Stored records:
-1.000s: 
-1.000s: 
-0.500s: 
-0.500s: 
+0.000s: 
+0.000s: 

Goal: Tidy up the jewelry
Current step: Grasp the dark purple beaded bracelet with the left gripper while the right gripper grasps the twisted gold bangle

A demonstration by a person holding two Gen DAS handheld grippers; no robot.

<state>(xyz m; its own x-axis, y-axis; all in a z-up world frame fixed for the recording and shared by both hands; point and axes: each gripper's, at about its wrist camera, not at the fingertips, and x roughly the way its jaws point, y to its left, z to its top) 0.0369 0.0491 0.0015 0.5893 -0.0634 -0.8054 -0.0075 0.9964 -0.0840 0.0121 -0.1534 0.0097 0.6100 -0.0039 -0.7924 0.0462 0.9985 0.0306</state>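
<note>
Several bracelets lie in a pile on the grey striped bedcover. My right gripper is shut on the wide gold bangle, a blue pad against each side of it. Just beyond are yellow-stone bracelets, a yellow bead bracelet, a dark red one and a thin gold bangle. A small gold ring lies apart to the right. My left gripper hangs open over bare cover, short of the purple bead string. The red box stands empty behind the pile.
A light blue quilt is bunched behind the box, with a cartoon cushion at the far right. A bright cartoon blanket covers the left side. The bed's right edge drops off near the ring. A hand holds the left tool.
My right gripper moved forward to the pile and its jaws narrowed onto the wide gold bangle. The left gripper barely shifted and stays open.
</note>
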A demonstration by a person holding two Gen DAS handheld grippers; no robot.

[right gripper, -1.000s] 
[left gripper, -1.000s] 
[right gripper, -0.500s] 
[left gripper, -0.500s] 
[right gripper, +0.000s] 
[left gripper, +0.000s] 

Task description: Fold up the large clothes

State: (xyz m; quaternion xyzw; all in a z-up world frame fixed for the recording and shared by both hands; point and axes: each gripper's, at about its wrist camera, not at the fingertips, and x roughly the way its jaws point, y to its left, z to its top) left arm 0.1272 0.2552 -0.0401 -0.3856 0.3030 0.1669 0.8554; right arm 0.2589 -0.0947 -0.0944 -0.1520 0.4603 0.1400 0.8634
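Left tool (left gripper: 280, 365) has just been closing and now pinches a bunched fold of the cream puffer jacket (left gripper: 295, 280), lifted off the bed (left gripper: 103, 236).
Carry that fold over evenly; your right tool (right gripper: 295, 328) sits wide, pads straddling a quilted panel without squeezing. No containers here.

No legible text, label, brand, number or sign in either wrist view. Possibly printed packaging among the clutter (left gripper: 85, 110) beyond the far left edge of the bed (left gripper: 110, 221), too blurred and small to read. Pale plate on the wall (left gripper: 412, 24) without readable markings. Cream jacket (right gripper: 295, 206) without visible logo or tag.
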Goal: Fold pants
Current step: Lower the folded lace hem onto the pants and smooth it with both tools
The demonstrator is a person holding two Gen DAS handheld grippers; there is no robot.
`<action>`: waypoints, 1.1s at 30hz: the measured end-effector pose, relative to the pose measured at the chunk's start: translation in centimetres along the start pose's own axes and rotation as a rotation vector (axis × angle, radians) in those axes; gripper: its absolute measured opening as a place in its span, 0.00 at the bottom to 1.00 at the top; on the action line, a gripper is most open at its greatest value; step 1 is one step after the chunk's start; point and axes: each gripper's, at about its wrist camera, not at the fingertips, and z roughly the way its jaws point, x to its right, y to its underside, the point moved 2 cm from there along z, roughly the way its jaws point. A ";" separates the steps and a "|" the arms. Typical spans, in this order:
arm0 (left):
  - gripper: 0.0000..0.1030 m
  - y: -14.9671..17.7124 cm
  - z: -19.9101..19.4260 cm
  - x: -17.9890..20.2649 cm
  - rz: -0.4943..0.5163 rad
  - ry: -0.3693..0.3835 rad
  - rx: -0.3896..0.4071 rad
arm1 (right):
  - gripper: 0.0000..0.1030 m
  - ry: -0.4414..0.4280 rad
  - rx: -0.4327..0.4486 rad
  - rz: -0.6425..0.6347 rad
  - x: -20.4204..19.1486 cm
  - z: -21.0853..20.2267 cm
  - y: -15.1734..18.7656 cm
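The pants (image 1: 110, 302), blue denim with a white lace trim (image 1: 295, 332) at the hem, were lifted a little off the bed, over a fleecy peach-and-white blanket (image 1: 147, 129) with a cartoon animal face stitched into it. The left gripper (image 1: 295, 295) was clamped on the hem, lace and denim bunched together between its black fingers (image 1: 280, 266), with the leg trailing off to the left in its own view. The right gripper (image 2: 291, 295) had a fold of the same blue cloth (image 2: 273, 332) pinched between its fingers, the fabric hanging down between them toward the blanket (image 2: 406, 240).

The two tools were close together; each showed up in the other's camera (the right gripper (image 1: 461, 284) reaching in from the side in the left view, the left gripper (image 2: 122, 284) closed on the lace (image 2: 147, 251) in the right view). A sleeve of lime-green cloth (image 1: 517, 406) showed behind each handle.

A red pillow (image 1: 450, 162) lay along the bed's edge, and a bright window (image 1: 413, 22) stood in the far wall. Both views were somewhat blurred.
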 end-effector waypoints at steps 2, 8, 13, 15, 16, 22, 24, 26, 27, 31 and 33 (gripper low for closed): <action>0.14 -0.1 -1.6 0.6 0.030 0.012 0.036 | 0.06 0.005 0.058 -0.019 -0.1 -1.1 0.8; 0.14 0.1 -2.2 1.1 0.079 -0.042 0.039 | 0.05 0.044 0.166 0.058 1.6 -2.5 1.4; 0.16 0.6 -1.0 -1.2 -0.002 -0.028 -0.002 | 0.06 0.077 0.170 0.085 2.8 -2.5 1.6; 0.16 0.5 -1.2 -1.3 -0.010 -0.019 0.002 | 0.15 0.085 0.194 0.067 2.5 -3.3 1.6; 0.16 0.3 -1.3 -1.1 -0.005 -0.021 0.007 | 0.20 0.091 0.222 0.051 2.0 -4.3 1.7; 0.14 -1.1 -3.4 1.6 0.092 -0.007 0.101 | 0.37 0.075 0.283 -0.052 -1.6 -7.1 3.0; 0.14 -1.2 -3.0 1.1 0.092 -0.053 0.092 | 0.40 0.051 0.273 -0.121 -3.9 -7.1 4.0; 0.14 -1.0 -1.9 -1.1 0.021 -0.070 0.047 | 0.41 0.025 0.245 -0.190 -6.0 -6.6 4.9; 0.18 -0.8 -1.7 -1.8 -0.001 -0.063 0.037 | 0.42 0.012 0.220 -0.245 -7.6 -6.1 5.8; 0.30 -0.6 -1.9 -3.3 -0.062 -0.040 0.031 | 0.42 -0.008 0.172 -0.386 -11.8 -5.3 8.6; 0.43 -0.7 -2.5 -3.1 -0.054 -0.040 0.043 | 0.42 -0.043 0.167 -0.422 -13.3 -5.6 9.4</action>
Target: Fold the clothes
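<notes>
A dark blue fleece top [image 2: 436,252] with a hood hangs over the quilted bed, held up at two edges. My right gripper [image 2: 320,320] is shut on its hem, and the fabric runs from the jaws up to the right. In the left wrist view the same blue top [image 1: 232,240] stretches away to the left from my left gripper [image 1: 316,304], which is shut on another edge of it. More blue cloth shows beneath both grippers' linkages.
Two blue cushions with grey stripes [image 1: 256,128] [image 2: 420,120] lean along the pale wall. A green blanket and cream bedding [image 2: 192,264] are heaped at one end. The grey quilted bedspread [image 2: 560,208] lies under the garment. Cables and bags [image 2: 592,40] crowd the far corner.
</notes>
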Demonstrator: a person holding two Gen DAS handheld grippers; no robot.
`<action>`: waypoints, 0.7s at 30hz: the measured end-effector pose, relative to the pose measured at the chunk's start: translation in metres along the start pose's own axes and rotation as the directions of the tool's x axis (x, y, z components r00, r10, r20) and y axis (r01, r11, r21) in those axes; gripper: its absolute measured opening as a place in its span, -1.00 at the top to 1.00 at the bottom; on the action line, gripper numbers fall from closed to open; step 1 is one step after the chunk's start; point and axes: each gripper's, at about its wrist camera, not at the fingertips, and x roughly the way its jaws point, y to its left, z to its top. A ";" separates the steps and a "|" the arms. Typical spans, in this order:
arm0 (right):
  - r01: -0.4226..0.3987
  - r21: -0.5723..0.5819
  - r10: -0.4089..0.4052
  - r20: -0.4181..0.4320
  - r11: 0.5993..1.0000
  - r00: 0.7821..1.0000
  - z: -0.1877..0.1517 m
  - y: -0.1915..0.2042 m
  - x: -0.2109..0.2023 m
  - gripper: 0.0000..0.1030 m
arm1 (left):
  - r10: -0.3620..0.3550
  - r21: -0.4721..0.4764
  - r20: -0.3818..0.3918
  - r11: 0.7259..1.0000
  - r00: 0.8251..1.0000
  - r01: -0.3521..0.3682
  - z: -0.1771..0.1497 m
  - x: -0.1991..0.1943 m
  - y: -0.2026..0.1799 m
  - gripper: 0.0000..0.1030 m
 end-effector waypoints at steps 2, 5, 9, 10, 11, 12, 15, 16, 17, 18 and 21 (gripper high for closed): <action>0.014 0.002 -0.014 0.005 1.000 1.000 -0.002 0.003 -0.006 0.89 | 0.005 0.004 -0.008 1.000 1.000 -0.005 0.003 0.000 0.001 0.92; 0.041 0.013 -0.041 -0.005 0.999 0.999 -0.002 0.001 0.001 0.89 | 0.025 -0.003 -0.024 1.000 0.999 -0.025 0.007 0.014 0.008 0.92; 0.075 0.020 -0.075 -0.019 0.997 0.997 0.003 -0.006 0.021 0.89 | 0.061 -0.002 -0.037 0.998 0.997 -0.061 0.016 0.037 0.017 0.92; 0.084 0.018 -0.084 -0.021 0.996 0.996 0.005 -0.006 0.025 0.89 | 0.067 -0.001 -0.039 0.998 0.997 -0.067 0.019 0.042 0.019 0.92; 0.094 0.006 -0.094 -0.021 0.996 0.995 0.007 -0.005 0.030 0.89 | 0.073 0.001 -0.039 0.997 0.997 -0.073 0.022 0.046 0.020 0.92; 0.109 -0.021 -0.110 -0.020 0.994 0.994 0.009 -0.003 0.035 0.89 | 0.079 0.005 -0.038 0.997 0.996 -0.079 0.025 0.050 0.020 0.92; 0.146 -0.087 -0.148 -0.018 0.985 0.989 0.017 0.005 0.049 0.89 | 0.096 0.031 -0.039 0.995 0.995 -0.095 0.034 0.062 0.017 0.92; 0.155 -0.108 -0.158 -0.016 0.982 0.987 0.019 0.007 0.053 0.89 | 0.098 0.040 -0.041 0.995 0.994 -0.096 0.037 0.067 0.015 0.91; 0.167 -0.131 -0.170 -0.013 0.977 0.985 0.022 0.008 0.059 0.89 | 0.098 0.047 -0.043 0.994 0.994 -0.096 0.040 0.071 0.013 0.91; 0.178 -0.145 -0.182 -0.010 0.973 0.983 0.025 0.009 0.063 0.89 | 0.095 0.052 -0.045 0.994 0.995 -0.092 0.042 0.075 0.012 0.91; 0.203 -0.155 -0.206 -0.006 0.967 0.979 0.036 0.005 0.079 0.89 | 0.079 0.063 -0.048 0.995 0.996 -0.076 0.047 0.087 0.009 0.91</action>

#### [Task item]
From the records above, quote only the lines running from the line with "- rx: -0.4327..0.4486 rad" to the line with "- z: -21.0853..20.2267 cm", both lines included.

#### [Task answer]
  - rx: -0.4327..0.4486 rad
  - rz: -0.6425..0.6347 rad
  - x: -20.4204..19.1486 cm
  - z: -21.0853..20.2267 cm

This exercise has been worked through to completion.